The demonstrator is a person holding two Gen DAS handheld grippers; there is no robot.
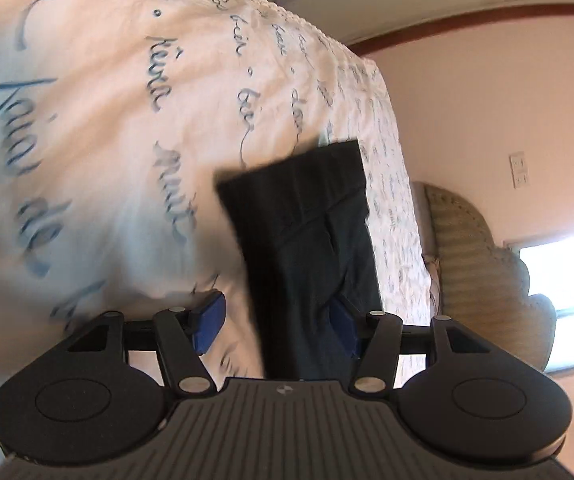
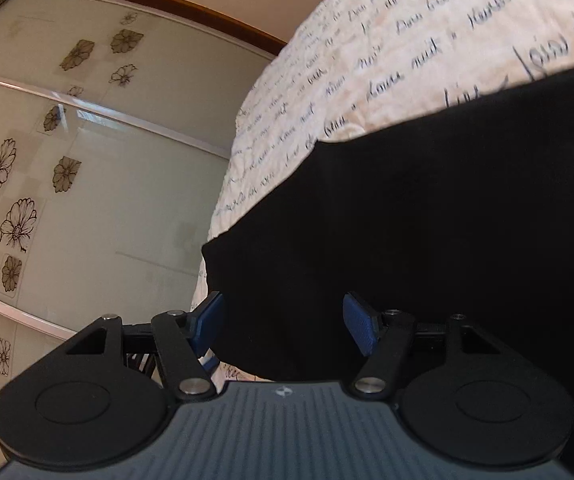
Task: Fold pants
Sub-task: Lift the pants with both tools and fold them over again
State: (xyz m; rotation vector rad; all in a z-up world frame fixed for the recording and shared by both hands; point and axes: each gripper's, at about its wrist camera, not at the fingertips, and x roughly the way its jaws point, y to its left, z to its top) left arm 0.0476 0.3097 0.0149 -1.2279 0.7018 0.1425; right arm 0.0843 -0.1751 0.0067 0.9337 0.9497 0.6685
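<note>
Dark pants [image 1: 307,248] lie as a long folded strip on a cream bedspread with blue script [image 1: 107,120]. My left gripper [image 1: 277,324] is open, its blue pads wide apart; the near end of the pants runs between them, against the right pad [image 1: 343,328]. In the right wrist view the pants [image 2: 427,220] fill the right and centre as a black mass on the bedspread [image 2: 367,60]. My right gripper [image 2: 285,326] is open with the cloth's edge lying between its blue pads [image 2: 361,326].
A wardrobe with frosted, flower-patterned sliding doors [image 2: 87,180] stands beyond the bed's edge. A wicker headboard [image 1: 467,232], a bright window [image 1: 567,280] and wall sockets [image 1: 520,170] lie past the bed's far side.
</note>
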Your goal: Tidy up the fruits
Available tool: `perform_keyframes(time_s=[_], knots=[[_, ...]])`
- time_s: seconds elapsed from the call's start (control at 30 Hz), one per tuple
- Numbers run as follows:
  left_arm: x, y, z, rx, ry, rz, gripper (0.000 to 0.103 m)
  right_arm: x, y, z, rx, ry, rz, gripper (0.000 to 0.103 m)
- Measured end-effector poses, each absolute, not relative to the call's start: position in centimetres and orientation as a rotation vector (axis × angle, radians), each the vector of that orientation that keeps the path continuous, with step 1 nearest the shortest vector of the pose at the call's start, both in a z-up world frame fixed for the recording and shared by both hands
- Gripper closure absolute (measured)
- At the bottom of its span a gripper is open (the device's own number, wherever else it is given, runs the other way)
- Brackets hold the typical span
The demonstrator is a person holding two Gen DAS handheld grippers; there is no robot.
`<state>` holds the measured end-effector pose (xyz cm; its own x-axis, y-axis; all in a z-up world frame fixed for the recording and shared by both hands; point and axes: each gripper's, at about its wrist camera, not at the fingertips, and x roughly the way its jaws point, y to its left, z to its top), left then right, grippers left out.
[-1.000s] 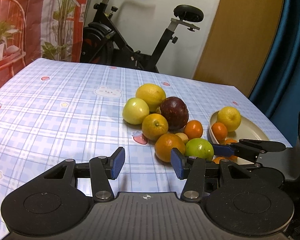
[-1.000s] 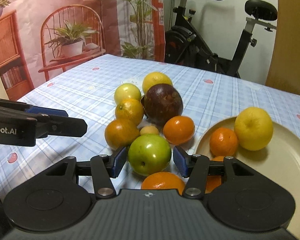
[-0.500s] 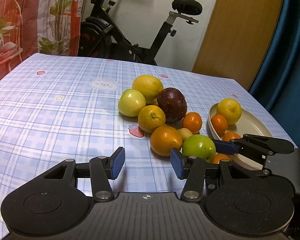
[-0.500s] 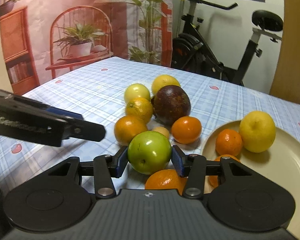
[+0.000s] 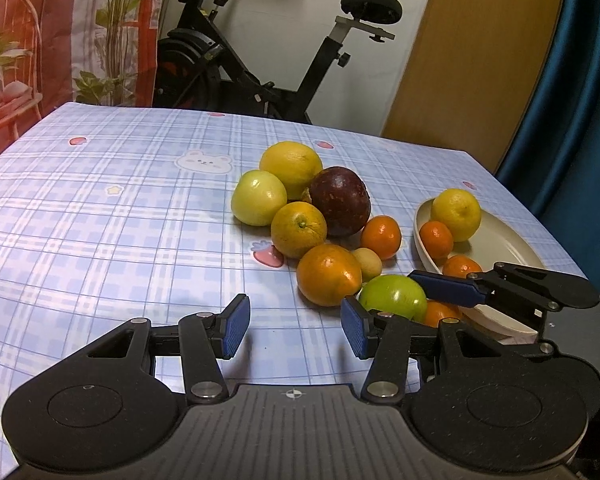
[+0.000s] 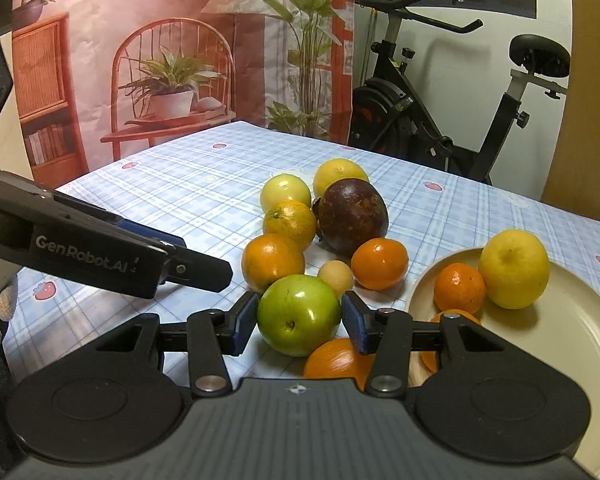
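Your left tongs (image 5: 295,326) hang apart and empty over the worktop (image 5: 100,216). Your right tongs (image 6: 299,317) are clamped on the green apple (image 6: 298,314), just left of the plate (image 6: 572,320). Lifting may nudge neighbouring oranges rolling. Only the right view shows both pads touching.

A heap of fruit (image 6: 324,232) lies on the table (image 6: 188,184), left of the plate (image 6: 572,332) holding more fruit
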<state>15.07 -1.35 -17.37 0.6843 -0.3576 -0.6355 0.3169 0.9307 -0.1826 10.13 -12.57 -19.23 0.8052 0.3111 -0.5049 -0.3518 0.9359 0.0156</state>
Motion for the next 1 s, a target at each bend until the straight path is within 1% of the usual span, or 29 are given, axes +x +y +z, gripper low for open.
perform_keyframes(time_s=[0.23,0.53,0.8,0.87,0.93,1.0], knots=[[15.0,-1.2,-17.2,-0.099,0.727,-0.401,0.051,8.9,-12.1,-18.7,-0.097,0.497,0.398,0.054],[14.5,-2.1,-17.0,-0.149,0.758,-0.52,0.051,7.1,-12.6,-18.3,-0.065,0.524,0.45,0.054],[15.6,-3.0,-17.5,-0.169,0.785,-0.542,0.052,7.4,-12.5,-18.6,-0.061,0.55,0.442,0.055],[16.0,-3.0,-17.6,-0.183,0.79,-0.55,0.053,7.4,-12.5,-18.8,-0.056,0.552,0.436,0.055],[16.2,-3.3,-17.6,-0.181,0.793,-0.563,0.059,7.5,-12.6,-18.7,-0.056,0.549,0.43,0.055],[16.2,-3.4,-17.5,-0.182,0.795,-0.575,0.059,7.5,-12.7,-18.6,-0.06,0.541,0.423,0.055]])
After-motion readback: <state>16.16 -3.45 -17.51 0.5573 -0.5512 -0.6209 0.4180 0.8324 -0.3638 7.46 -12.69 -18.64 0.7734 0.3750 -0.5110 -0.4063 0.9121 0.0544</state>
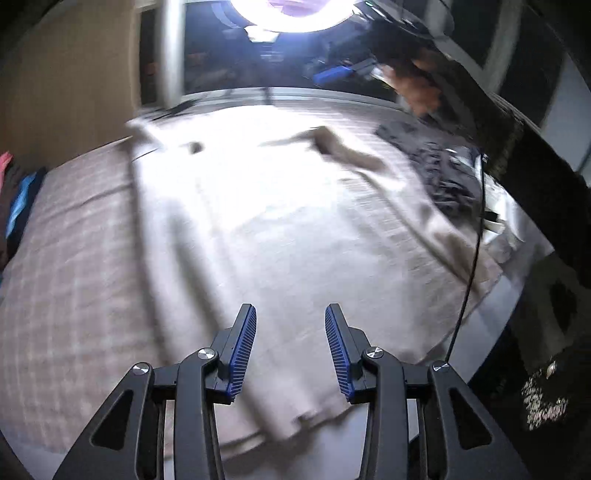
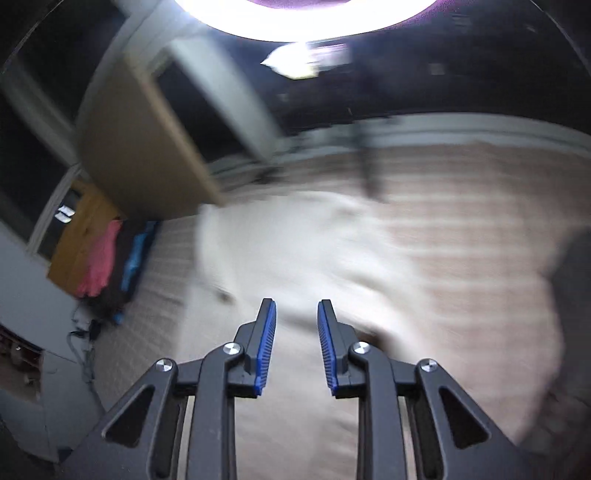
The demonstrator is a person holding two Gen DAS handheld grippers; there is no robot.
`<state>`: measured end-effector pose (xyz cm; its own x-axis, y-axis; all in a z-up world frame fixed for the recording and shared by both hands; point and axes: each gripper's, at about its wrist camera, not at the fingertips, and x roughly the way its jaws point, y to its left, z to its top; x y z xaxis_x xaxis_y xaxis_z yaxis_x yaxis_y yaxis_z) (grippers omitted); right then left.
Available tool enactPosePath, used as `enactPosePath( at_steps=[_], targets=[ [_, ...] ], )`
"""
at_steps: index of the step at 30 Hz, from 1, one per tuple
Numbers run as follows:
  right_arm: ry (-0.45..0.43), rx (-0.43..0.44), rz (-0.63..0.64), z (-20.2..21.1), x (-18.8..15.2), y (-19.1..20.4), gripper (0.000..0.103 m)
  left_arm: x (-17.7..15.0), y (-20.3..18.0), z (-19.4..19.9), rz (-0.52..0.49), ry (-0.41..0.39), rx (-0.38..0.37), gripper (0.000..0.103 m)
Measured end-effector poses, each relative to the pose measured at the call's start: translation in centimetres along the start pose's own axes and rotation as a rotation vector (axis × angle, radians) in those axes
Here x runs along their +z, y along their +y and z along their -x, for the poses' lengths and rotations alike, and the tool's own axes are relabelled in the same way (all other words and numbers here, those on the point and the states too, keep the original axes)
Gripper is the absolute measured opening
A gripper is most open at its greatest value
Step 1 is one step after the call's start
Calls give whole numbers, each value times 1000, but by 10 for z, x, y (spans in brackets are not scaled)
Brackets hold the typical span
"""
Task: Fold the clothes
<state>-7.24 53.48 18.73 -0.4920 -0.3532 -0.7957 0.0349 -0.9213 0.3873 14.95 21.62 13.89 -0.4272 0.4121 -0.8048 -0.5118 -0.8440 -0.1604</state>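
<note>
Fingers of left gripper (image 1: 290, 314) and right gripper (image 2: 296, 308) stand partly apart, empty, above pale garment (image 1: 277, 221).

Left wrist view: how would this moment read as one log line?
left gripper: open, empty | right gripper: open, empty | beige garment: spread on bed

a bedroom in a home: a bed with a checked cover (image 1: 74, 258) fills the near scene, clothes in pink and blue (image 2: 110, 258) hang at the far left by a wooden door (image 2: 77, 236), and a bright round lamp (image 2: 303, 14) glows overhead.
</note>
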Motion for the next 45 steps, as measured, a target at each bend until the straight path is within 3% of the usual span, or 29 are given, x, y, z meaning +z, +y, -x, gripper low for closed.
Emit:
enactPosePath(
  at_steps=[6,9,14,19,22,27,29,33,36,38,39,41,43,45],
  targets=[
    [64,-104,-91,56,-52,-83,23,44,-70,-49,-109,19,-163,37],
    [116,-92,-108,67,-71,-98,23,60,-115,-80,-176,39,-242,38],
    [265,32,-83,53,-126,-92,23,61,-143,-110,-193,114,-299,38],
    [361,140,-128,37,-181,-84,24,65,-144,-136,-133,180,-292,38],
    [385,155,-139,29,-193,-83,24,67,-152,-146,-146,184,-268,38],
    [360,199,-149,24,-191,-86,23,72,-168,-153,-184,172,-235,36],
    [348,185,-127,24,-191,-84,13,73,-170,-155,-189,168,-237,7],
    [322,136,-84,40,-184,-82,8,77,-161,-150,-104,173,-299,5],
    [309,61,-45,61,-175,-82,4,83,-155,-122,-74,152,-333,5],
    [296,-39,16,73,-169,-81,4,85,-151,-101,-58,142,-352,5],
    [300,-78,48,77,-168,-81,6,85,-150,-93,-62,142,-345,5],
    [330,-69,37,74,-160,-87,7,80,-150,-98,-98,185,-280,9],
    [288,-65,40,71,-145,-90,7,75,-149,-108,-134,236,-192,12],
    [235,-42,50,62,-125,-90,8,68,-147,-104,-147,229,-135,13]
  ],
)
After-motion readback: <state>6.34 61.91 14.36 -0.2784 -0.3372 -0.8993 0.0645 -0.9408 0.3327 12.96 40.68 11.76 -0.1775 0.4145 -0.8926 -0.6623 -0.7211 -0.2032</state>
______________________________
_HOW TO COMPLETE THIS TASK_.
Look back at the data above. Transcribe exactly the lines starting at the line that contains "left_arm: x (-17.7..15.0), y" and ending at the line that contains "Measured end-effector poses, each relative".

_EXERCISE RESPONSE_.
  left_arm: x (-17.7..15.0), y (-20.3..18.0), z (-19.4..19.9), rz (-0.52..0.49), ry (-0.41..0.39), rx (-0.38..0.37), gripper (0.000..0.103 m)
Measured end-effector poses, each relative to the pose measured at the call's start: translation in centimetres along the start pose's own axes and rotation as a rotation vector (axis × angle, radians) in those axes

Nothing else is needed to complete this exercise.